Emery
Ididn’t sleep.
The bed was warm, the cottage quiet. But my mind wouldn’t shut off.
Every time I closed my eyes, I saw the cell where I was kept. The men who spoke in another language and treated me like a pawn in a game I didn’t understand.
I’d trained my whole life to be the fastest woman in the water. I wasn’t trained for this.
But I’d survived.
Barely.
But I did survive because these SEALs saved me.
I sat up, dragging the blanket tighter around me. The faint sound of waves crashing against the cliffs filtered through the cracked window. If I listened hard enough, I could pretend I was back in La Jolla, waking up before dawn to train.
But I wasn’t that girl anymore.
I padded out of the room, the wooden floor warm under my feet. Oliver was on the couch, half-asleep with his arms folded across his chest, boots still on.
He looked… tired. But alert, even now. Like his body refused to rest until he was sure I was safe.
He stirred as I stepped closer. His hand instinctively reached toward his waistband—then relaxed when he saw me.
“Couldn’t sleep?” he murmured.
I shook my head.
He shifted, sitting upright. “Nightmares?”
“No,” I whispered. “Just memories.”
His jaw tightened, and he moved aside, patting the couch.

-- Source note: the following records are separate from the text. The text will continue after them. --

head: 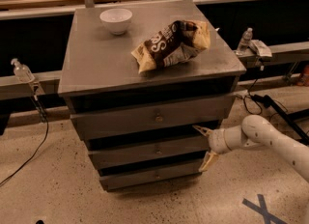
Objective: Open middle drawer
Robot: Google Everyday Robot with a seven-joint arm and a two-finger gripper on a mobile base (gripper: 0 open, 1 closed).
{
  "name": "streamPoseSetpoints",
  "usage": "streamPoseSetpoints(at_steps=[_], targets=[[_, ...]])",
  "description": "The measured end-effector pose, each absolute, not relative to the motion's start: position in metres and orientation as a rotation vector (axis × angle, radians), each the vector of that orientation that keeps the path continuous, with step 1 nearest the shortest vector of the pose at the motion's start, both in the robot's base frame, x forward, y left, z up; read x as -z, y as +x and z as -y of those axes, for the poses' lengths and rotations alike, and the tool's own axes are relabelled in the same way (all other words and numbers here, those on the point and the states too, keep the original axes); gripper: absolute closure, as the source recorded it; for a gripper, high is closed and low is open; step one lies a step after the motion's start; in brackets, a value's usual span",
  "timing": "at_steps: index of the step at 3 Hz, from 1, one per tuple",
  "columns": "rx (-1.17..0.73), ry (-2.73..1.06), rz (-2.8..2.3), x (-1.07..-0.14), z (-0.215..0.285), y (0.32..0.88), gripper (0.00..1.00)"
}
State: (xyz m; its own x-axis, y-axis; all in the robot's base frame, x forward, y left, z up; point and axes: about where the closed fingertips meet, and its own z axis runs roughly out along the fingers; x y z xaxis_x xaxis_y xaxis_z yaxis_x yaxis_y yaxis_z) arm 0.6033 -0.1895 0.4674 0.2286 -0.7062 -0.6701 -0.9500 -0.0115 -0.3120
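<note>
At the right end of the cabinet's [96, 68] front, my gripper [204, 146] hung low, close above the speckled floor [58, 189], with my white arm [273, 140] reaching in from the right. My jaws stood wide apart and held nothing. The upper fingertip [199, 130] pointed at the dark gap just above the middle drawer [128, 153], and the lower fingertip [208, 163] sat down by the right end of the bottom drawer [130, 178]. Whether either tip touched the grey fronts I could not tell.

The middle drawer was the second of three grey fronts, under the taller top drawer [120, 121] and above the slimmest one. Its small round knob [157, 149] sat at the centre of the front, well to the left of my jaws. A strip of shadow ran along above each front.

On the cabinet's flat top stood a white bowl [116, 20] near the back left, and a crumpled brown and yellow snack bag [171, 44] lay toward the right. A clear bottle [21, 71] stood on the rail to the left of the cabinet, and another bottle [245, 41] on the rail to the right. A blue tape cross [260, 209] marked the floor below my arm.
</note>
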Motion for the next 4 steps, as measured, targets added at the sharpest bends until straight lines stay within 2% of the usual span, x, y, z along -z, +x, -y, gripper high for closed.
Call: streamPoseSetpoints(at_steps=[1, 2, 3, 4], targets=[[-0.452, -1.79, -1.509, -0.455, 0.187, 0.625, 0.0], [-0.483, -1.805, -1.504, -0.44, 0.185, 0.644, 0.14], [-0.512, -1.827, -1.524, -0.426, 0.184, 0.654, 0.34], [-0.547, -1.838, -1.531, -0.417, 0.183, 0.65, 0.28]])
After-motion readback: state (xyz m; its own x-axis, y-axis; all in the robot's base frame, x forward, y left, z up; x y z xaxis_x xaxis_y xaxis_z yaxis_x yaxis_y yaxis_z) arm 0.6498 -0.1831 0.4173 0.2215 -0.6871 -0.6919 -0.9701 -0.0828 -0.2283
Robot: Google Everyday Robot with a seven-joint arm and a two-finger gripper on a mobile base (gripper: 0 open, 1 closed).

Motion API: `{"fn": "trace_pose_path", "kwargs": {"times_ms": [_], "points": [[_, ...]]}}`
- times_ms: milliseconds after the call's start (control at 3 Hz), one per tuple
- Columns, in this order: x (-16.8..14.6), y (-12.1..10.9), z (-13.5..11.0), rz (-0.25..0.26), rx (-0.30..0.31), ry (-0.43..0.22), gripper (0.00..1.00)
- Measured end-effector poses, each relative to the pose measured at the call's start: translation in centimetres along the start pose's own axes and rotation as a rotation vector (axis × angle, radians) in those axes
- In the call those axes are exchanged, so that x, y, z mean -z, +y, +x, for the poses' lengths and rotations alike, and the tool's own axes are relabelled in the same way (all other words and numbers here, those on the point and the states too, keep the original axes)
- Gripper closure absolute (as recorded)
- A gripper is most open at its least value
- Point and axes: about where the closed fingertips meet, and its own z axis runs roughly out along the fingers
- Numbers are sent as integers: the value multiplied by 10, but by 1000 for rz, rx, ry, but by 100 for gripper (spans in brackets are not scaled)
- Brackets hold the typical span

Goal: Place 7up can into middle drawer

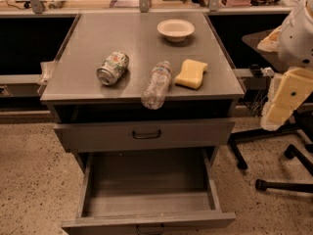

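Observation:
The 7up can (pixel 113 68) lies on its side on the left part of the grey cabinet top (pixel 137 33), silver end facing the front left. The middle drawer (pixel 146 219) is pulled far out below, and its inside is bare. Its dark handle shows at the bottom edge. My gripper (pixel 278 112) hangs at the right edge of the view, beside the cabinet's right side and well away from the can. It holds nothing that I can see.
A clear plastic water bottle (pixel 157 84) lies next to the can, overhanging the front edge. A yellow sponge (pixel 191 73) and a white bowl (pixel 175 30) sit to the right and back. The upper drawer front (pixel 146 133) stands slightly out. Chair legs (pixel 283 180) are on the floor at right.

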Motion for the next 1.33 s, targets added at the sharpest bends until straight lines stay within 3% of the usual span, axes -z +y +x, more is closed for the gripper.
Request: {"fn": "trace_pose_path", "kwargs": {"times_ms": [333,667,1000,1333], "points": [[0,0,0,0,0,0,0],[-14,-6,-7,-44,33,-16,0],[-34,1,-54,-49,232,-28,0],[-46,36,-102,-40,470,-108,0]]}}
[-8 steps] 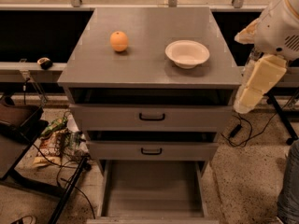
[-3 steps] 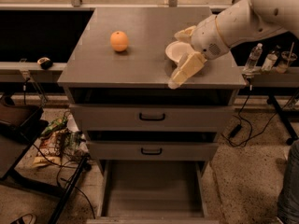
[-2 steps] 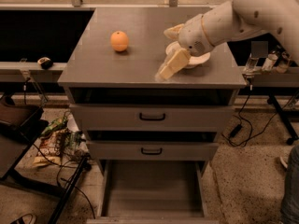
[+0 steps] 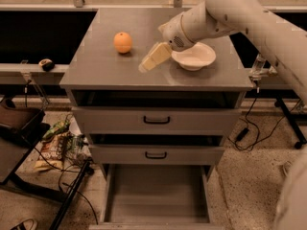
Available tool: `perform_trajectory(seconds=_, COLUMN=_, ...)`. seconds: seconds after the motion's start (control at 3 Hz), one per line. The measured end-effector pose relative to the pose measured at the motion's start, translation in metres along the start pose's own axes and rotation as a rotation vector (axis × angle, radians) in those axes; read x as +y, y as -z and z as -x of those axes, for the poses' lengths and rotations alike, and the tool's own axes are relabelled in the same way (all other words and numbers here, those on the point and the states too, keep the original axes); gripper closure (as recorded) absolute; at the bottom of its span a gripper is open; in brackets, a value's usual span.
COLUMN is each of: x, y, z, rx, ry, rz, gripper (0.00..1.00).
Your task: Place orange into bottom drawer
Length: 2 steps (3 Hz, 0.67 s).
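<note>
The orange (image 4: 123, 42) sits on the grey cabinet top (image 4: 103, 73), towards its back left, with nothing touching it. The gripper (image 4: 146, 66) hangs low over the same top, just right of the orange and a little nearer the front edge, its pale wedge-shaped end tilted down and to the left. It carries nothing; whether it is clenched or released I cannot tell from this angle, since it shows only as one cream-coloured block. The white arm (image 4: 230, 8) reaches in from the upper right, passing over the back rim of a shallow white bowl (image 4: 196, 57) that stands right of the gripper (the two look very close, perhaps touching).

Below the top, the upper drawer (image 4: 156, 120) and the middle drawer (image 4: 156, 155), each with a black handle, are pushed in. The bottom drawer (image 4: 156, 190) is pulled well out towards the camera, its flat grey floor bare. Cables and some packets lie on the floor to the left of the cabinet.
</note>
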<state>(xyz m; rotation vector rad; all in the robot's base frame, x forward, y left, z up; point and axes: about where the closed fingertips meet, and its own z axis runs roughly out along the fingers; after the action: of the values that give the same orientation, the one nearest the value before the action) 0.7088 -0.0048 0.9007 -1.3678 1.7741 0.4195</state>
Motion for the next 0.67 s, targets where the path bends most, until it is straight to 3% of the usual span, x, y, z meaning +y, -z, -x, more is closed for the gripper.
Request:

I sat, knees pulled to my chest, arms wrapped around them. “I keep trying to make sense of it. Why me? Why now?”
Oliver didn’t answer right away. “Sometimes bad people don’t need a good reason. Sometimes they just think they can get away with it.”
Silence.
Then I asked the question I’d been avoiding.
“What if this isn’t over?”
Oliver looked at me, eyes steady and unwavering. “Then we’ll finish it.”
We.
Notyou.Notme.We.
I didn’t know what to do with that.
“I’m not used to someone taking care of me,” I admitted. “Even as a kid, I did everything on my own. Swim. School. Press. My dad was always deployed. My mom…loved me, but she didn’t understand the pressure.”
Oliver nodded. “I know what that’s like.”
I glanced over, studying him. “You do?”